Being the most sacred place for Judaism, the first and second Temple of Solomon were built on Mount Moriá. Both temples with regrettable fates, since the first was destroyed by the Babylonians in 587 BC, and the second, by the Romans in AD 70. The Western Wall, is the only part of Solomon's Second Temple that remains erected after the Roman assault.

 

 

The importance of this sacred place is intimately linked, among other things, to an enchanting and great time in the history of humanity, and specifically, of the Jewish people. That being, the story of Abraham and later the story of King David and his son Solomon.

 

 

But going back to the present for reasons of time and space. I can tell you that since I was little I had wanted to see the Western Wall. Born a Christian and naturally curious, I had been captivated by the images I saw on television.

 

 

Many years later, there I was in person seeing people in their devotion: in their silent everything.
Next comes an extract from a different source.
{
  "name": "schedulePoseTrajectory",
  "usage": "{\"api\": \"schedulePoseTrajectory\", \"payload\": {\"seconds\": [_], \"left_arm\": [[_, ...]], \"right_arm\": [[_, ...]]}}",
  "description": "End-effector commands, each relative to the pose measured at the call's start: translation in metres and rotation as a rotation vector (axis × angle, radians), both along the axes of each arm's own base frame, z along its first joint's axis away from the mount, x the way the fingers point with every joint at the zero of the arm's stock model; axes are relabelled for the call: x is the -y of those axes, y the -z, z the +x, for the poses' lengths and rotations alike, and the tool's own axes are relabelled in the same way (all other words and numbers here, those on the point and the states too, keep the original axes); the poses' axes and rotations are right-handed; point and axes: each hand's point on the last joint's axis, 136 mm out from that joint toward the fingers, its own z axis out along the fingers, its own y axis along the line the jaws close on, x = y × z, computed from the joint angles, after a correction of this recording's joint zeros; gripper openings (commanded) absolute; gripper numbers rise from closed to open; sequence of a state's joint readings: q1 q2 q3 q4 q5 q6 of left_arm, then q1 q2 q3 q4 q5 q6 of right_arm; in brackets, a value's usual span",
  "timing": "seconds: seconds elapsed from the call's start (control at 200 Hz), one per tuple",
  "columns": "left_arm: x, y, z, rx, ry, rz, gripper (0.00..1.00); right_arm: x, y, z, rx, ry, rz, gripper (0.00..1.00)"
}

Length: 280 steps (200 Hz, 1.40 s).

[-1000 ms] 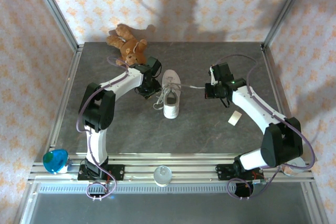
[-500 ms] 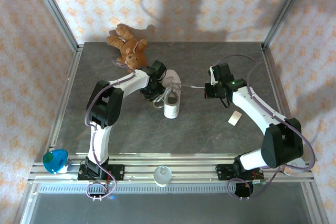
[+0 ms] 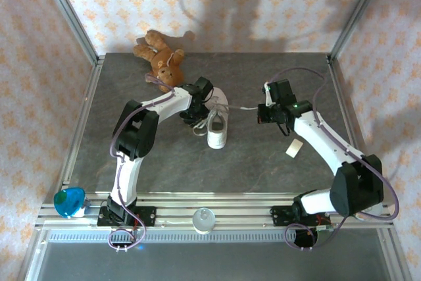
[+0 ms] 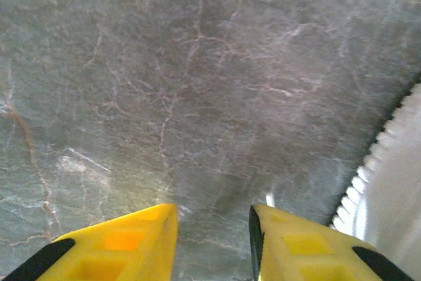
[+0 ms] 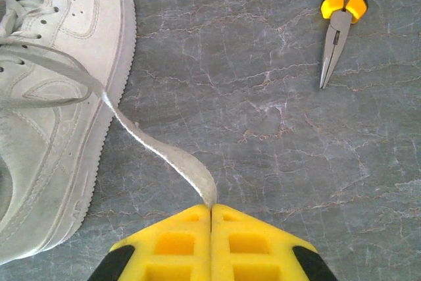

Having previously consulted with one of my best Hebrew friends, I pressed my forehead to the wall with my yarmulke on out of respect.

 

 

And I must confess that today being an agnostic, in that place I could not see God, as the person in my photo does, but what I felt was as if I was connected with millions of human beings, from different historical moments , for an instant, in the present and across the forehead.

 

 

It was like being plugged into a power source. An indescribable anthropological energy. A matter that, in fact, made me come back repeatedly, to want to press my forehead again.